Your goal:
A word-for-word transcription of the data below is required.

━━━━━━━━━━━━━━━━━━━━

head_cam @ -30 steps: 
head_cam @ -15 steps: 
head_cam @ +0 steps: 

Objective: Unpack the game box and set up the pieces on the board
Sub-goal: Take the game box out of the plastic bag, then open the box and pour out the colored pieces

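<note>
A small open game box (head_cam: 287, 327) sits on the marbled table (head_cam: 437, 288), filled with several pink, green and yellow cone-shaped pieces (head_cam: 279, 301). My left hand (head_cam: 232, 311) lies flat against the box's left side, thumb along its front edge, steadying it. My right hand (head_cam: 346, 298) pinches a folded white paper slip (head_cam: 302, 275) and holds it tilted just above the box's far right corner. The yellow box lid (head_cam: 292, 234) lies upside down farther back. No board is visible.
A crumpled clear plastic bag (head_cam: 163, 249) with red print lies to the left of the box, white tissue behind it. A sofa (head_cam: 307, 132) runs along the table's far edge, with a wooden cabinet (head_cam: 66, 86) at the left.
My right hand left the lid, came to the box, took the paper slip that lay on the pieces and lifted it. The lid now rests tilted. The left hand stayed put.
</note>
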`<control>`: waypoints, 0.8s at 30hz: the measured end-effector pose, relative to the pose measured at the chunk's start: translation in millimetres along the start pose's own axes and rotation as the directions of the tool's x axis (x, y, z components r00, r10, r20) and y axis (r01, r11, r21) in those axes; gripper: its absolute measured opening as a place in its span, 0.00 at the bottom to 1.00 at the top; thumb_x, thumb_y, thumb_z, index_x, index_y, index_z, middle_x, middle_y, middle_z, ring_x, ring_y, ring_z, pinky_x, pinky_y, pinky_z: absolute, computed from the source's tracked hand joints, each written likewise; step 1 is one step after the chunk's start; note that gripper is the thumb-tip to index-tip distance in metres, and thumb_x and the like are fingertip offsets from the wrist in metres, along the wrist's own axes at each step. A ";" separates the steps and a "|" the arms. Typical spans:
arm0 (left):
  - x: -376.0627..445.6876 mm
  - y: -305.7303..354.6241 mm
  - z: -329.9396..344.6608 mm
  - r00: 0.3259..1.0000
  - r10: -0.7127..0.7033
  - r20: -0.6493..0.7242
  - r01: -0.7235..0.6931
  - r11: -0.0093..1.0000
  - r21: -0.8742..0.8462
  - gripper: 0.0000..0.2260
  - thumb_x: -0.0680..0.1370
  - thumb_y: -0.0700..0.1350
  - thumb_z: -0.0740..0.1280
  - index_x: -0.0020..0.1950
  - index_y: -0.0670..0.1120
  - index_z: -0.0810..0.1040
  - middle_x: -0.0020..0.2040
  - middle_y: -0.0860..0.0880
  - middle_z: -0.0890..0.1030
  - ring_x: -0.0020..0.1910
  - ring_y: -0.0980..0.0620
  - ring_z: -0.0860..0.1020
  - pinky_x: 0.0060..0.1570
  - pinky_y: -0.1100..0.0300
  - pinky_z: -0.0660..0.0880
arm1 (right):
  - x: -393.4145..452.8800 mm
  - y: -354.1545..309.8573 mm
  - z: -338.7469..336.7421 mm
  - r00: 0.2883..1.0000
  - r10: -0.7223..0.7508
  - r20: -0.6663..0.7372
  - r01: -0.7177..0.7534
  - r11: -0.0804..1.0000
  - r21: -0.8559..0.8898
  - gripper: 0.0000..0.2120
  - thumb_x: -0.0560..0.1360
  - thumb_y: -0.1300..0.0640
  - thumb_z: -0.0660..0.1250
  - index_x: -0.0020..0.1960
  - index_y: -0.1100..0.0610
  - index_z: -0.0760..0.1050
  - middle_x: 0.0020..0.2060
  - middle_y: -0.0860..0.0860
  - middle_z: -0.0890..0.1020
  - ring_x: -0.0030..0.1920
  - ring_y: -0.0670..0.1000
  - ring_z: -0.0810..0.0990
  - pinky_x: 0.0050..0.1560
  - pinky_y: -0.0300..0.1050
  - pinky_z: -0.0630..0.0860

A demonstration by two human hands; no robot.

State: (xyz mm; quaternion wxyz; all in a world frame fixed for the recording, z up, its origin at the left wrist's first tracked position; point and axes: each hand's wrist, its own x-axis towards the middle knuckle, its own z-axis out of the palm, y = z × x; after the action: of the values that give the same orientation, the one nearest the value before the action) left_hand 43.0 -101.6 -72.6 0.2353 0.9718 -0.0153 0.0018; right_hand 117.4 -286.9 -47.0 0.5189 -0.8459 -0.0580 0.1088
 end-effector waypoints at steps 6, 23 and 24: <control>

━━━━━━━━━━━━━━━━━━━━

Output below:
head_cam @ -30 steps: 
head_cam @ -15 steps: 
head_cam @ +0 steps: 

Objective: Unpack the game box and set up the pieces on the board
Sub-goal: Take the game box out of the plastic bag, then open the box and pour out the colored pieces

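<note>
A small open game box (head_cam: 287, 327) sits on the marbled table (head_cam: 437, 288), filled with several pink, green and yellow cone-shaped pieces (head_cam: 279, 301). My left hand (head_cam: 232, 311) lies flat against the box's left side, thumb along its front edge, steadying it. My right hand (head_cam: 346, 298) pinches a folded white paper slip (head_cam: 302, 275) and holds it tilted just above the box's far right corner. The yellow box lid (head_cam: 292, 234) lies upside down farther back. No board is visible.
A crumpled clear plastic bag (head_cam: 163, 249) with red print lies to the left of the box, white tissue behind it. A sofa (head_cam: 307, 132) runs along the table's far edge, with a wooden cabinet (head_cam: 66, 86) at the left.
My right hand left the lid, came to the box, took the paper slip that lay on the pieces and lifted it. The lid now rests tilted. The left hand stayed put.
</note>
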`<control>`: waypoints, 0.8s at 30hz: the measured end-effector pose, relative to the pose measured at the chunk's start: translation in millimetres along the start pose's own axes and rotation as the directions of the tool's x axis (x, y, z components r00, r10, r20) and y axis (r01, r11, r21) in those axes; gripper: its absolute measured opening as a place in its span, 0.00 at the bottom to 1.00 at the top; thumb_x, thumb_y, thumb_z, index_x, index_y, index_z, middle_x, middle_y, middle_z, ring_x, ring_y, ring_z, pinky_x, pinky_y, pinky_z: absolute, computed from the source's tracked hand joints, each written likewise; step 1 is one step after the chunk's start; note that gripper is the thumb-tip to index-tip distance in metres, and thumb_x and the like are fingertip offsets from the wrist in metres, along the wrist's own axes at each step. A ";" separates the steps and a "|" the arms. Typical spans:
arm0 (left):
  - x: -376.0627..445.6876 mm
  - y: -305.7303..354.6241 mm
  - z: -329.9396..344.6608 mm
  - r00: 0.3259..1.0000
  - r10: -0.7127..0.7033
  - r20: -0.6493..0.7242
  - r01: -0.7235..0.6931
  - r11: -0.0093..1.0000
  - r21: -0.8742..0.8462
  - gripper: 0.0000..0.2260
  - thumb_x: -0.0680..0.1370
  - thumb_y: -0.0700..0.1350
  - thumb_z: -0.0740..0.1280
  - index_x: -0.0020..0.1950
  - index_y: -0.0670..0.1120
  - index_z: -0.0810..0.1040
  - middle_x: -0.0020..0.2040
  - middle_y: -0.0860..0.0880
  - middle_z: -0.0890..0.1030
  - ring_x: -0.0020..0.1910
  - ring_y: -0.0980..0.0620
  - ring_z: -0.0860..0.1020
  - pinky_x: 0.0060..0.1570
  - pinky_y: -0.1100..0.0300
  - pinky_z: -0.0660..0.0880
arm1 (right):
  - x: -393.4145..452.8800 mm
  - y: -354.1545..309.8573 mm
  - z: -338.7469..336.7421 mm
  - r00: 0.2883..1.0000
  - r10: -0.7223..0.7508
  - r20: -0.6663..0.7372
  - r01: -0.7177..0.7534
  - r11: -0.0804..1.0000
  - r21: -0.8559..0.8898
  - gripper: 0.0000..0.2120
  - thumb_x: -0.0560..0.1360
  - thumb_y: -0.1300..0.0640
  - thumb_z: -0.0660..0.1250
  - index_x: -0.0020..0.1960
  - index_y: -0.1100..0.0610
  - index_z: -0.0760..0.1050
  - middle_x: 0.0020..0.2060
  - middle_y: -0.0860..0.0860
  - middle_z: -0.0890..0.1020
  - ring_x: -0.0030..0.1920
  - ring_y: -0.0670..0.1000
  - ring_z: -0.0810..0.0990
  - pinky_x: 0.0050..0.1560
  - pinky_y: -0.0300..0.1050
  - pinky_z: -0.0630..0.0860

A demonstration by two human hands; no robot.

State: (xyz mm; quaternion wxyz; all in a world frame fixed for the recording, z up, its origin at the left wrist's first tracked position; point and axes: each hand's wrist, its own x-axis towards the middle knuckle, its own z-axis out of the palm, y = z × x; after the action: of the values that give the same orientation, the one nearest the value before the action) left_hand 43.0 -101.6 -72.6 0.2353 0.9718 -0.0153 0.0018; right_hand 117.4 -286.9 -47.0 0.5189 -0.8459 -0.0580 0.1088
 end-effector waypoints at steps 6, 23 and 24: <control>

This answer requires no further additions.